**Problem description:** Please state how many lines in the records contain the string "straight", with no words besides the number.
------------------------------------------------------------
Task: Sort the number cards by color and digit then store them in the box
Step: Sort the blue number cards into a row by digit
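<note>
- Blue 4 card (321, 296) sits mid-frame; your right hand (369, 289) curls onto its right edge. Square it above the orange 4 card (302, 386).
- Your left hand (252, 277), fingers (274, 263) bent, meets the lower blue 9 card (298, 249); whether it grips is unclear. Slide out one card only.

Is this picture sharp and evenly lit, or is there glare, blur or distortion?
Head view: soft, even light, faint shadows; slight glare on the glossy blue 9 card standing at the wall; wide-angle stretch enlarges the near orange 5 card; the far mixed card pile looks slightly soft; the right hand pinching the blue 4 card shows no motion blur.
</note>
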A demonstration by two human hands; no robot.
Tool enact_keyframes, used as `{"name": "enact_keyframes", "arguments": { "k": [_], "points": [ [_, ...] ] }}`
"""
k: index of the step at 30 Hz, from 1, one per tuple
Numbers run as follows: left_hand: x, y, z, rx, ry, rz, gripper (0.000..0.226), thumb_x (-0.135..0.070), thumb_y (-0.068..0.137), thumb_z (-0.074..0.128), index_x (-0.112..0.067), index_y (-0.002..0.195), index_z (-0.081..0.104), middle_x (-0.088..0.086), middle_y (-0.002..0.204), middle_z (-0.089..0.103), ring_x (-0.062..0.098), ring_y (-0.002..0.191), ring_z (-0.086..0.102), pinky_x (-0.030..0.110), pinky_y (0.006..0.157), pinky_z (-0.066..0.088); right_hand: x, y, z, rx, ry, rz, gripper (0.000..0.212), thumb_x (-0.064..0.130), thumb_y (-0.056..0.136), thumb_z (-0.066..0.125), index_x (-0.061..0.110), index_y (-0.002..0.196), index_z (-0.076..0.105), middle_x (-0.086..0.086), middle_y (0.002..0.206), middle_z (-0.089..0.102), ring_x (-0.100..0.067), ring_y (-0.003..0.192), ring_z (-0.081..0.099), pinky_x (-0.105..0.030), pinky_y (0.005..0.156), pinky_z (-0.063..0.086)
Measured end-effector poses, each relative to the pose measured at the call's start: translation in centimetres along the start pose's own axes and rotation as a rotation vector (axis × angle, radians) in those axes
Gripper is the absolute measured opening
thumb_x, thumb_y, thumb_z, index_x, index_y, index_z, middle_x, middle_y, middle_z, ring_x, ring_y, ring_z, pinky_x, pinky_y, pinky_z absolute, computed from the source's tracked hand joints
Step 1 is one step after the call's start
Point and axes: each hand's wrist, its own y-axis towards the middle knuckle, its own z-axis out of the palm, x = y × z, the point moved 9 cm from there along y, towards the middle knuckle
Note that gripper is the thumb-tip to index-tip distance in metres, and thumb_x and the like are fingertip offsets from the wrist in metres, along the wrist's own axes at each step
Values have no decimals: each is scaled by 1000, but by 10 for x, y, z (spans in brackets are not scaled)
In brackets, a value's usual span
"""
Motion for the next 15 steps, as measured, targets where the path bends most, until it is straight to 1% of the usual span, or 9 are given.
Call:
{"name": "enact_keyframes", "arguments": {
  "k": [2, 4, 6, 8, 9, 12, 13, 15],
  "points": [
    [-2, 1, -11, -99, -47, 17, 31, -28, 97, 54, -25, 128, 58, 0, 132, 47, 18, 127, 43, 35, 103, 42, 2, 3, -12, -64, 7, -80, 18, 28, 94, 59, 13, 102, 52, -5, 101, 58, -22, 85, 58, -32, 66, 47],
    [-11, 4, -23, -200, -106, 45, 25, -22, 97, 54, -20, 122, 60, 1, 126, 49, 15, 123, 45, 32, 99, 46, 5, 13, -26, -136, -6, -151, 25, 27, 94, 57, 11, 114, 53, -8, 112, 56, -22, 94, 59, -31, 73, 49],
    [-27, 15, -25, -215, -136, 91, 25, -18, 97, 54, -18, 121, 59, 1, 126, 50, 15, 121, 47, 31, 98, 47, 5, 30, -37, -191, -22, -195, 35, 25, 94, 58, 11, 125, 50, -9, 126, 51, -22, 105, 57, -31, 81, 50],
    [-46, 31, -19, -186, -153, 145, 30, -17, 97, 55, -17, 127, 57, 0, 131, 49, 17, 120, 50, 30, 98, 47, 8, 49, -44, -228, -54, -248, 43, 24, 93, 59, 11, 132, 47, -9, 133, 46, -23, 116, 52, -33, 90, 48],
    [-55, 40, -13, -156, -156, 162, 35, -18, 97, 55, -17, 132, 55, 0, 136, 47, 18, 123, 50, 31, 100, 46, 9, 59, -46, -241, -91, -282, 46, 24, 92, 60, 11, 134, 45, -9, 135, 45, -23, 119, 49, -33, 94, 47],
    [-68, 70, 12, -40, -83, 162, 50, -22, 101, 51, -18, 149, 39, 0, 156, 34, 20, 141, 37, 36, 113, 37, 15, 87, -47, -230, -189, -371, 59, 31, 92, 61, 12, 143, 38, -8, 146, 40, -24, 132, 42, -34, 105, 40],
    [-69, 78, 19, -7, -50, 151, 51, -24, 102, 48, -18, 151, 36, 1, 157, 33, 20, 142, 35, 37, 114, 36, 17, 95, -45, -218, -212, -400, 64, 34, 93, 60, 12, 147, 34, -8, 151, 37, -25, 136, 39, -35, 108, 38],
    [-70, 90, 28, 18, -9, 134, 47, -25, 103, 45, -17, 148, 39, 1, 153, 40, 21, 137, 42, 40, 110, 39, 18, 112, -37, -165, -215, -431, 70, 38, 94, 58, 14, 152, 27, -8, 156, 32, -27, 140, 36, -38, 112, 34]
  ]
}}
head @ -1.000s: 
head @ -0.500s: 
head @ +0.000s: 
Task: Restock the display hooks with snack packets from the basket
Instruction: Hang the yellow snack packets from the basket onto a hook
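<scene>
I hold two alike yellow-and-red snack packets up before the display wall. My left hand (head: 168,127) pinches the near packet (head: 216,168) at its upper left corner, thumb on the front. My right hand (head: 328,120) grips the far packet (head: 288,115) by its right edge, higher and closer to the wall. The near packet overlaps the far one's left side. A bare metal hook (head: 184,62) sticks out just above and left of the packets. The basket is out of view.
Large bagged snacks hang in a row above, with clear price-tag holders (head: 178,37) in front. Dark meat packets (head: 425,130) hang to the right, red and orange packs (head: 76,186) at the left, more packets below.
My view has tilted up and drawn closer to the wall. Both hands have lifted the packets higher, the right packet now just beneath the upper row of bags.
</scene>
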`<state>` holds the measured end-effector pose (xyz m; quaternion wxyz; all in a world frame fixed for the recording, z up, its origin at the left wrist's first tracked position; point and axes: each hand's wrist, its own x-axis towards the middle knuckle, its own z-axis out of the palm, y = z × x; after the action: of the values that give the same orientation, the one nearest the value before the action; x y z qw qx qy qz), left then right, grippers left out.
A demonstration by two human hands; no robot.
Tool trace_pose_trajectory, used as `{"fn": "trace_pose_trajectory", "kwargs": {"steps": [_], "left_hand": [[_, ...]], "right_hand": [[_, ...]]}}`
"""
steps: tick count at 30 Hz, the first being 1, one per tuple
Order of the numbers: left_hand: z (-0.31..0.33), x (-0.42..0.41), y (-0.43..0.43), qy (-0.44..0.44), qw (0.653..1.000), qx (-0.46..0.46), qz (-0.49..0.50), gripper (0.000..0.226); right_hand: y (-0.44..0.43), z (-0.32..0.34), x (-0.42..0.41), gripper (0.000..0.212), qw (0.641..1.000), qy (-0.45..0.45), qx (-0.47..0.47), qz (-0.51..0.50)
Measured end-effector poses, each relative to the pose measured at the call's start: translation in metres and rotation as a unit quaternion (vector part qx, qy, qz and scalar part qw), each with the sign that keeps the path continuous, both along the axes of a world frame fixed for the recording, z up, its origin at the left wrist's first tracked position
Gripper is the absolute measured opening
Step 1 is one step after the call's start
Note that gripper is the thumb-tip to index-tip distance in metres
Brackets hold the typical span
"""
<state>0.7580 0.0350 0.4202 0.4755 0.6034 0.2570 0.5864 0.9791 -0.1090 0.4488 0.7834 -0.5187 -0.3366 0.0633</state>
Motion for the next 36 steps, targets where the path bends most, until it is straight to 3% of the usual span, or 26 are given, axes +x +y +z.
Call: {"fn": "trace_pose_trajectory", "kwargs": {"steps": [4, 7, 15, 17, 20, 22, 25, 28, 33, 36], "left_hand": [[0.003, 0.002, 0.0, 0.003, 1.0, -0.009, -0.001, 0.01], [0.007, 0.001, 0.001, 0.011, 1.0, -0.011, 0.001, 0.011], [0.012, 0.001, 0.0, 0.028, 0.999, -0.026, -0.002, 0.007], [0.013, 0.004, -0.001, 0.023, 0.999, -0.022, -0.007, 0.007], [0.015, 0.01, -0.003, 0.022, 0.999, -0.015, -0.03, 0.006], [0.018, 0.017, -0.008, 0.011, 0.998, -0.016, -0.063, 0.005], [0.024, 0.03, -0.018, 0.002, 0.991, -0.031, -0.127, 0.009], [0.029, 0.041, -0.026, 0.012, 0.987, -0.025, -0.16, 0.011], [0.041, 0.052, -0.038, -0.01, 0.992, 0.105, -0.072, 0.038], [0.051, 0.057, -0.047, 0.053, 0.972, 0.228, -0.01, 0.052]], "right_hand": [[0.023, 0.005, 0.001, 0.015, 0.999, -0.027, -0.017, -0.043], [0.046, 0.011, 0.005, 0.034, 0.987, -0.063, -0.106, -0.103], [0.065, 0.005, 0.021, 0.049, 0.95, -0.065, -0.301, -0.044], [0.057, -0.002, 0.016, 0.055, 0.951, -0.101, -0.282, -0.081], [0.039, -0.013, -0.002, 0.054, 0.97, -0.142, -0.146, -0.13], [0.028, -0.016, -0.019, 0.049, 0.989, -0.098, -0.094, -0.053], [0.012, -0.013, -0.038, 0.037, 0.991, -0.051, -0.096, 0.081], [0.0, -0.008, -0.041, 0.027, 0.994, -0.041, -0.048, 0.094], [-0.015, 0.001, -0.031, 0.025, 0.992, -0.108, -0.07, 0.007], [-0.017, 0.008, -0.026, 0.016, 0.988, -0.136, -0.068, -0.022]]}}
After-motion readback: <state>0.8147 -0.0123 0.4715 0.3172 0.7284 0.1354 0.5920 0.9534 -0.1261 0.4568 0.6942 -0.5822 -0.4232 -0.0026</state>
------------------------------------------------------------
**Solution to this task:** 2